(WHAT TO DO)
For the listing below, return the line containing "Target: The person", the line containing "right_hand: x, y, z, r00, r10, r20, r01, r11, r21", and all lines in between, exactly as written and nothing else.

(INPUT MATERIAL)
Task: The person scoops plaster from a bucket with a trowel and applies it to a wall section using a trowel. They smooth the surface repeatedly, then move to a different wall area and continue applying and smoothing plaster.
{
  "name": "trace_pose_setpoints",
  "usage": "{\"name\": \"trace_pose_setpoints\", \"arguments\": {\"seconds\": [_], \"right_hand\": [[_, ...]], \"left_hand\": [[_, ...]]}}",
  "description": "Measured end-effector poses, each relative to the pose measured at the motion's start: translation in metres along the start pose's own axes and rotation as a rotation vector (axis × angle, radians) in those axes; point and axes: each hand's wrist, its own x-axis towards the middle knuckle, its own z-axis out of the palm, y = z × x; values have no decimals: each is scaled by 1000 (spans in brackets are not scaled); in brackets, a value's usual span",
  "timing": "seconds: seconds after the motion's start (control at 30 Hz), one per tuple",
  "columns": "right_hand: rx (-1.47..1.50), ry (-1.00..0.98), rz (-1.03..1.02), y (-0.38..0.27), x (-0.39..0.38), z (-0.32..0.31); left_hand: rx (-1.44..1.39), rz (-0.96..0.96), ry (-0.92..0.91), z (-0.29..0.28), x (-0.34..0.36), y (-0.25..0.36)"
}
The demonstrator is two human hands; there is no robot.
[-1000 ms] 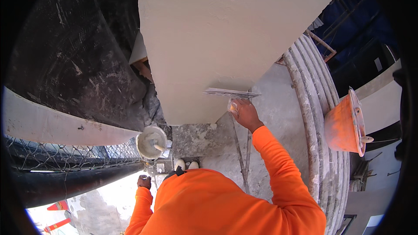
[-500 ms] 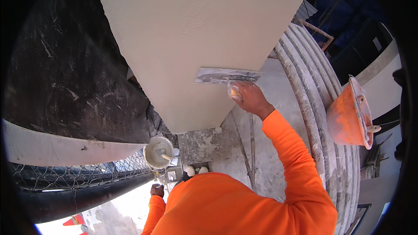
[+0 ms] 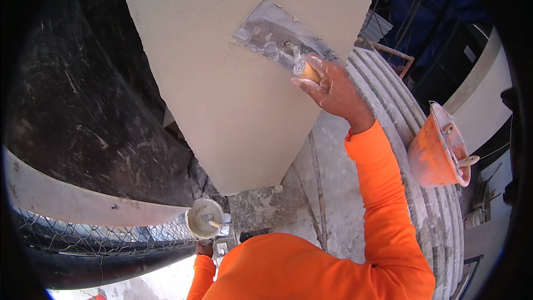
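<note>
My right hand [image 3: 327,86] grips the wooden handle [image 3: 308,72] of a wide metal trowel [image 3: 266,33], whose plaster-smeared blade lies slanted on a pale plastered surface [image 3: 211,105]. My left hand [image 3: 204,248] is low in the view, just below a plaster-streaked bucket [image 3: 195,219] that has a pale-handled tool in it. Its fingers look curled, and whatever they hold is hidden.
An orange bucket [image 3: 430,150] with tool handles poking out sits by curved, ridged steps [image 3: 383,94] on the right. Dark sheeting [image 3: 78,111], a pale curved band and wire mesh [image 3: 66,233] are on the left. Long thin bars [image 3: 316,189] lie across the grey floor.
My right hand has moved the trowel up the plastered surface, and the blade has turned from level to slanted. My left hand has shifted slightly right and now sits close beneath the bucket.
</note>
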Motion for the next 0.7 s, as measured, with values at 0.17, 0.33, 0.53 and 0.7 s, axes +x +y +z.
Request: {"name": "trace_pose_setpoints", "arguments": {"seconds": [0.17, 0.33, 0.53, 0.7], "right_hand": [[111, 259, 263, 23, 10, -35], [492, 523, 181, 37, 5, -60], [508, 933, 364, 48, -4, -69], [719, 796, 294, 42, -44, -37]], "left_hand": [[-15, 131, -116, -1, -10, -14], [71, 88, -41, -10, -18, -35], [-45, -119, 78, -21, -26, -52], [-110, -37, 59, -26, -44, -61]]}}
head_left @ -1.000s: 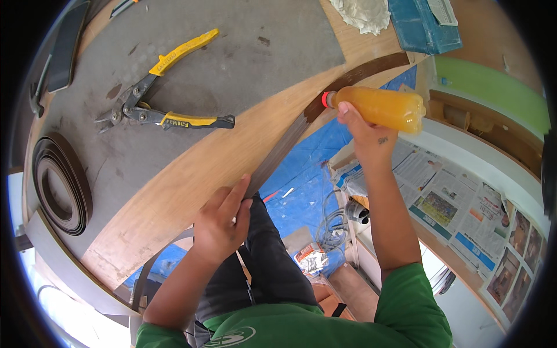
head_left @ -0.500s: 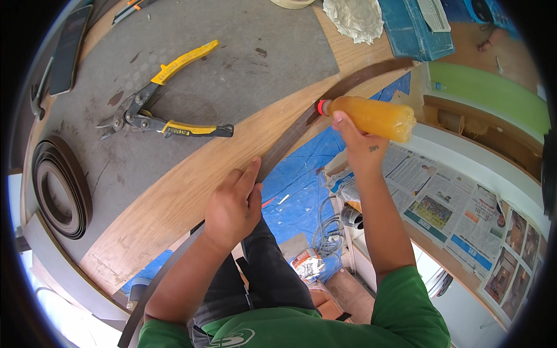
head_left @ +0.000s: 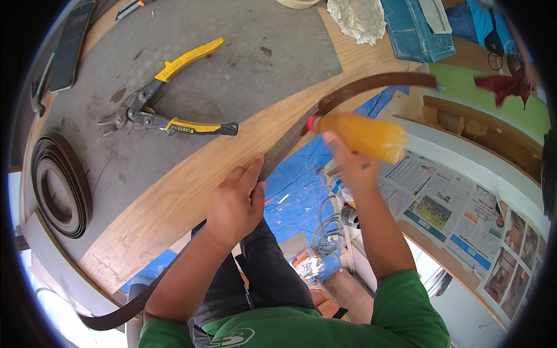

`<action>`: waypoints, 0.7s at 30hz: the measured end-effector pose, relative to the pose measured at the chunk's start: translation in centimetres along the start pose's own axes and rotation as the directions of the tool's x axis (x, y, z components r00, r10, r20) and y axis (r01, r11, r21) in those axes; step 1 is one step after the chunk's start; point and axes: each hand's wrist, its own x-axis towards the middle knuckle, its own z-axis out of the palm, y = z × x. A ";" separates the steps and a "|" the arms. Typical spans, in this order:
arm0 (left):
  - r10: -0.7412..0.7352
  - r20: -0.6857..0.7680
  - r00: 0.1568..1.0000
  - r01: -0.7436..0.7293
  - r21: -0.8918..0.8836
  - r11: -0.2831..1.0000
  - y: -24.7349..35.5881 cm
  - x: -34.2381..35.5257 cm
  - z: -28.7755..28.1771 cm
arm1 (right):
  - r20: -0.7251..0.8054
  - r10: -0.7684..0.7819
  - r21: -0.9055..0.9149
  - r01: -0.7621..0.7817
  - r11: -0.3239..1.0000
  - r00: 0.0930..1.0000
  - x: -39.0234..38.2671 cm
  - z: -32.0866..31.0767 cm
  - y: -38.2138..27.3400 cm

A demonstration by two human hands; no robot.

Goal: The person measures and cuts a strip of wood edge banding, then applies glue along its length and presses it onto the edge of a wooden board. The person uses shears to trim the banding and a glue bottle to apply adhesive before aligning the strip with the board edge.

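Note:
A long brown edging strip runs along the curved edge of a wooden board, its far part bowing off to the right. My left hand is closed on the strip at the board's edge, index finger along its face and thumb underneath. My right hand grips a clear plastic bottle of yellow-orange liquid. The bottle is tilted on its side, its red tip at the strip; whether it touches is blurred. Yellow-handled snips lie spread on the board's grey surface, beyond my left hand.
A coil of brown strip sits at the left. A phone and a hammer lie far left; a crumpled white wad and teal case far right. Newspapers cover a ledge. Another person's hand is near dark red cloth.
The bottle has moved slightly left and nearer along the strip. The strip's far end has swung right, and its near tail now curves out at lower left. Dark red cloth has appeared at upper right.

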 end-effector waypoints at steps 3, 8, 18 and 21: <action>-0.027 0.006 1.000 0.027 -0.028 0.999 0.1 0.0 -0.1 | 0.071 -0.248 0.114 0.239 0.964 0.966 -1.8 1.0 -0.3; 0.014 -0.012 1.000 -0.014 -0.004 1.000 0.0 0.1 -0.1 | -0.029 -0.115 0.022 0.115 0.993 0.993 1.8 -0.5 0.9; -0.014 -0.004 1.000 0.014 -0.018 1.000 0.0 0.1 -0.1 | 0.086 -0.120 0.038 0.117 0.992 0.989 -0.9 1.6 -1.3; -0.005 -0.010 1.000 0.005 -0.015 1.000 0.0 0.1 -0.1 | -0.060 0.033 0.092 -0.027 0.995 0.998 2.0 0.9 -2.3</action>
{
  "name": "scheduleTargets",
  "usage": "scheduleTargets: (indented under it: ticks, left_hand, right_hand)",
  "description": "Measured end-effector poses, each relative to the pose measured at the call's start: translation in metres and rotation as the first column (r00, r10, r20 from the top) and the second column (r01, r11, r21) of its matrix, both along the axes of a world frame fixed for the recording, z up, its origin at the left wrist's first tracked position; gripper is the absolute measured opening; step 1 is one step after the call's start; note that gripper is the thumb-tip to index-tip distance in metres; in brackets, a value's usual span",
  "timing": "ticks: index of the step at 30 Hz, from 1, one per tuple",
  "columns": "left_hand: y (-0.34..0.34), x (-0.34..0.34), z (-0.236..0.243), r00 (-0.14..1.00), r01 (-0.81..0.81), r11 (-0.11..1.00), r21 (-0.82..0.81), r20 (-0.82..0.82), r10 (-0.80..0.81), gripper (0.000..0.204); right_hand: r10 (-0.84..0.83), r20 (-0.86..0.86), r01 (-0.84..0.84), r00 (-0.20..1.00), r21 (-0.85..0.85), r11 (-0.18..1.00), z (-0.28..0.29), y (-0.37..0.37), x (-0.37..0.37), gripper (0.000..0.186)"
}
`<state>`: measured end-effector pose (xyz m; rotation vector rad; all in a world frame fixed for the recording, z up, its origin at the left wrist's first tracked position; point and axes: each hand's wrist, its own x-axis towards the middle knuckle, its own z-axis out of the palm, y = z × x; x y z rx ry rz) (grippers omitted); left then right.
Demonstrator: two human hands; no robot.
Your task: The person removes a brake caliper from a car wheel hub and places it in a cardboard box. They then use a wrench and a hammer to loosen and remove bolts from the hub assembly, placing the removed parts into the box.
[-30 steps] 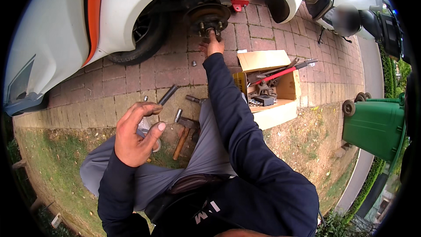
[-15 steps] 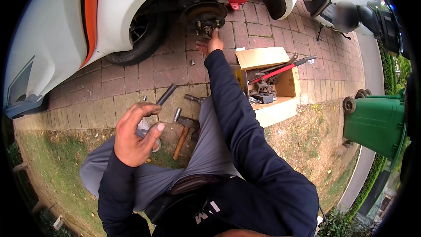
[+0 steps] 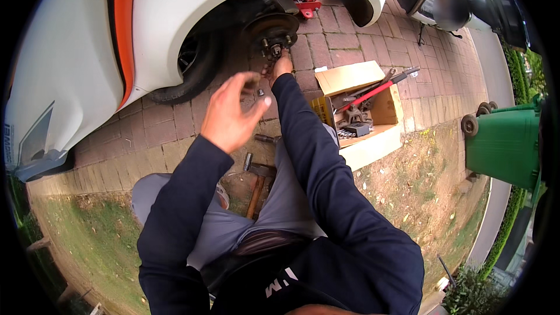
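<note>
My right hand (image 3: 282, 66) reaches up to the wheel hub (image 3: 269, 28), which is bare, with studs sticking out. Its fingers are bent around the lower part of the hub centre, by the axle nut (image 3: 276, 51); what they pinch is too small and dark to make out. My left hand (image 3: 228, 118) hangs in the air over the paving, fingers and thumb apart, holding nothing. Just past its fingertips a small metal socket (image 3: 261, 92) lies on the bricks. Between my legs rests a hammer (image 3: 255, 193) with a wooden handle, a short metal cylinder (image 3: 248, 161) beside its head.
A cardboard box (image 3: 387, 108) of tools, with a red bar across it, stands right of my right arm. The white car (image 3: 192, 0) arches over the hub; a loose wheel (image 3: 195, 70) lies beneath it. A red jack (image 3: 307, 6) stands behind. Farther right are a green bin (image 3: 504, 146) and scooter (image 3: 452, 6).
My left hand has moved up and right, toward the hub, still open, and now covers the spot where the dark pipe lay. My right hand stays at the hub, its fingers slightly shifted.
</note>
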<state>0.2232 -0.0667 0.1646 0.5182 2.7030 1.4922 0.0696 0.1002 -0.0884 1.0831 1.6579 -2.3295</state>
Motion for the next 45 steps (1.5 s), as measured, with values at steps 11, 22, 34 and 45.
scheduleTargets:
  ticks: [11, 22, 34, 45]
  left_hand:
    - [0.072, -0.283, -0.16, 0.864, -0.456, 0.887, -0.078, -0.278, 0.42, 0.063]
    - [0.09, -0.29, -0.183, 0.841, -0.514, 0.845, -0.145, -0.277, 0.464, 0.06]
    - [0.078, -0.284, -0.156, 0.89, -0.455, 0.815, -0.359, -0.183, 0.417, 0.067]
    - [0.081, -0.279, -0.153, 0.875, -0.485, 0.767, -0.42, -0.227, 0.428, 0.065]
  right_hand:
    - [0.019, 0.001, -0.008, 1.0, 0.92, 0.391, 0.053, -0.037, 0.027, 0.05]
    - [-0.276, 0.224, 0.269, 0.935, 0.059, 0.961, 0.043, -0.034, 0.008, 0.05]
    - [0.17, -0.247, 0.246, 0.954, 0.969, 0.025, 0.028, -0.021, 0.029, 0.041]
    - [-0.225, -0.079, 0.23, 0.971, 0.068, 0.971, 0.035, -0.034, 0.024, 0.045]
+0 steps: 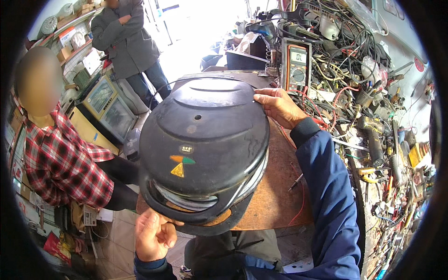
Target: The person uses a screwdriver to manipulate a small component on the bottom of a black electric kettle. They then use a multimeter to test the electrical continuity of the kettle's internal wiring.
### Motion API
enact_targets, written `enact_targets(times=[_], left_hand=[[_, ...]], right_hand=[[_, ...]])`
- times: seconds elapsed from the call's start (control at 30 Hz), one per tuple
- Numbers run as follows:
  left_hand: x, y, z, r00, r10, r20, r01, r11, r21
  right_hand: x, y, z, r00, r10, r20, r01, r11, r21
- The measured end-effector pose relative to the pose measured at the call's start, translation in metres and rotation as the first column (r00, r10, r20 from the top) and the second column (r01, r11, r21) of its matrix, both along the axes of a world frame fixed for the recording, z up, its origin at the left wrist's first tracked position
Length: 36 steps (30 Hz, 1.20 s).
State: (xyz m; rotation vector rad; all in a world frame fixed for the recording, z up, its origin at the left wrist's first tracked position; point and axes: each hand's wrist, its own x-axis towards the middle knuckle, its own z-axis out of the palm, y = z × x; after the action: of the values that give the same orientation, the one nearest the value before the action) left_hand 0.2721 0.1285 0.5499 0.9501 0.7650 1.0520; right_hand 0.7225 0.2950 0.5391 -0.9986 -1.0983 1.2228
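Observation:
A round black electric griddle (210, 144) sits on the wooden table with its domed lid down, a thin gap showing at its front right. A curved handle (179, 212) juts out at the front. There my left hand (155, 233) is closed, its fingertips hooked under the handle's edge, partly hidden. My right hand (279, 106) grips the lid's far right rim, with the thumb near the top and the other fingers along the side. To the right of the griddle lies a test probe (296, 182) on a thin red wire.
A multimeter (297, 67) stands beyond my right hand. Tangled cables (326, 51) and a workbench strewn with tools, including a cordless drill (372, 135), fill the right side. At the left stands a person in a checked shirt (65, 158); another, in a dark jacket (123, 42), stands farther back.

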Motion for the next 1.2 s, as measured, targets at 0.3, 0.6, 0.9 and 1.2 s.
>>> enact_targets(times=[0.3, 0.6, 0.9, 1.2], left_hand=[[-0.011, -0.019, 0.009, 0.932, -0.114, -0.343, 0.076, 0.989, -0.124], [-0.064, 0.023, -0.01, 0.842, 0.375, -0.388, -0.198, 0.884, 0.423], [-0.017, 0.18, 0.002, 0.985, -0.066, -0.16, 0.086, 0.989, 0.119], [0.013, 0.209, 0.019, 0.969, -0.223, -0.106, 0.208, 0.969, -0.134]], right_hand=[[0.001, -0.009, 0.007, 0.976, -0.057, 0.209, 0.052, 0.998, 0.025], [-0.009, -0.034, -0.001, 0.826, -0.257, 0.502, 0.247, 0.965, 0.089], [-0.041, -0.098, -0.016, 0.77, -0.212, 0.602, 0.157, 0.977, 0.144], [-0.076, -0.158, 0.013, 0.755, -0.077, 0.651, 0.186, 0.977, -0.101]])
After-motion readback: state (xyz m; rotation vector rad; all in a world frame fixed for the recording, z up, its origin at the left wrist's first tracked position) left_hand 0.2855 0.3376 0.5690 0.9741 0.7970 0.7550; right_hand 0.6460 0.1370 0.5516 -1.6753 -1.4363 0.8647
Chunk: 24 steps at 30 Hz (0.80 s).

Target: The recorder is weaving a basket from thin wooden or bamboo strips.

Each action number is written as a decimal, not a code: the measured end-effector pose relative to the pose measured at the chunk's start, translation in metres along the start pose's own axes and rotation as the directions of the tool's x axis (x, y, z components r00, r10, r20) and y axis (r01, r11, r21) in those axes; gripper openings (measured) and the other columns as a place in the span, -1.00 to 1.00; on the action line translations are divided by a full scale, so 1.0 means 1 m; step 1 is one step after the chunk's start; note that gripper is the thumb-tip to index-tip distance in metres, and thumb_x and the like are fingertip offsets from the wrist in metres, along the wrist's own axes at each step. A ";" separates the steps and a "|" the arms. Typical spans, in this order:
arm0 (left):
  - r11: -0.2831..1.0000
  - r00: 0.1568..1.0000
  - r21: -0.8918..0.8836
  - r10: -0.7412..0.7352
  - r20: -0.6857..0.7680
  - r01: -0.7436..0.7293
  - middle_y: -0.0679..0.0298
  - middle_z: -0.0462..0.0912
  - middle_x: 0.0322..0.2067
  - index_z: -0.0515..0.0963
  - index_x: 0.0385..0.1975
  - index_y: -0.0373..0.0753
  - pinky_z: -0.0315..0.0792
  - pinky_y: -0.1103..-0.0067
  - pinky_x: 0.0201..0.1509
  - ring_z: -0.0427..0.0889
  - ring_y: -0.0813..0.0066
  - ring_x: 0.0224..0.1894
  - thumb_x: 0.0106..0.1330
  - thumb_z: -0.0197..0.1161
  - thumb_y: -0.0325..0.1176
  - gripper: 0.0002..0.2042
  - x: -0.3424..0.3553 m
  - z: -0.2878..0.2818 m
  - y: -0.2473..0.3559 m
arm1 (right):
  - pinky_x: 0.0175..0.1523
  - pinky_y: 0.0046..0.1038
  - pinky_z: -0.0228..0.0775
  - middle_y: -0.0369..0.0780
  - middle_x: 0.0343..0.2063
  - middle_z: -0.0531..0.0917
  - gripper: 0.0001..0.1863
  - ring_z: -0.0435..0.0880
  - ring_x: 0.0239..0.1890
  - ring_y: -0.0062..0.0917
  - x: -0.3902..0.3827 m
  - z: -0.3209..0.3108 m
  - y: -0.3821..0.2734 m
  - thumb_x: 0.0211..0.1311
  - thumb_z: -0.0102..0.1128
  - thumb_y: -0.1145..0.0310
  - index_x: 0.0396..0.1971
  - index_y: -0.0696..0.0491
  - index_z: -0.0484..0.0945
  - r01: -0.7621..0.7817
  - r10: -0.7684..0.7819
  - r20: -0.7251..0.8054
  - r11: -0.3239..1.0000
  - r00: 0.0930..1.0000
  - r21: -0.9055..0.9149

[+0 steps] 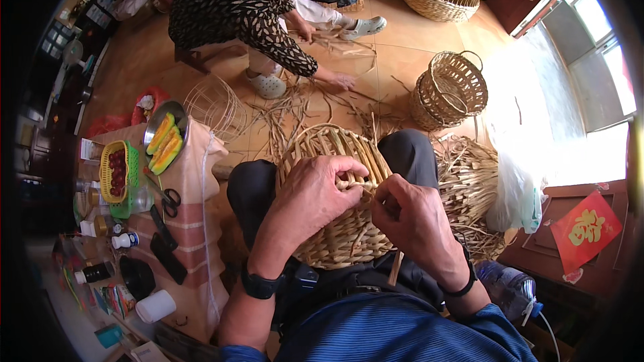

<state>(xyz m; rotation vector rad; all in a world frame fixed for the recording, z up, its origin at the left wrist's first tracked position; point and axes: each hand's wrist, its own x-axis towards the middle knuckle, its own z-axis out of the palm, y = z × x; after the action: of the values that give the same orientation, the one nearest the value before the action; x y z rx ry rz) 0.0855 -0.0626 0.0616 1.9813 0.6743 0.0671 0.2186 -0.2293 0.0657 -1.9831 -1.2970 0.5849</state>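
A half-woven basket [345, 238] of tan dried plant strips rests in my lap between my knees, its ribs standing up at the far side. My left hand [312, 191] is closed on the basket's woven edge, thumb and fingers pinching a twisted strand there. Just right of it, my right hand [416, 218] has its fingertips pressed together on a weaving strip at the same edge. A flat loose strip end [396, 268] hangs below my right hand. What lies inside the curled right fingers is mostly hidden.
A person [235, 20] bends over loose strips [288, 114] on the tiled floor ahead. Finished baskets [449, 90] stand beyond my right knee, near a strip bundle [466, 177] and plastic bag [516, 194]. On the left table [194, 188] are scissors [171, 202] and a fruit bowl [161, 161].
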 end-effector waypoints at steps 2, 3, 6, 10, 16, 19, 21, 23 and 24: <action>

(TASK ANSWER)
Target: The person uses a screwdriver to manipulate a small component on the bottom of a black electric kettle. They then use a multimeter to test the electrical continuity of the kettle's internal wiring.
### Motion API
enact_targets, written `enact_targets(times=[_], left_hand=[[_, ...]], right_hand=[[_, ...]])`
- times: seconds elapsed from the call's start (control at 30 Hz), one per tuple
- Numbers run as follows:
  left_hand: x, y, z, r00, r10, r20, r01, r11, r21
  right_hand: x, y, z, r00, r10, r20, r01, r11, r21

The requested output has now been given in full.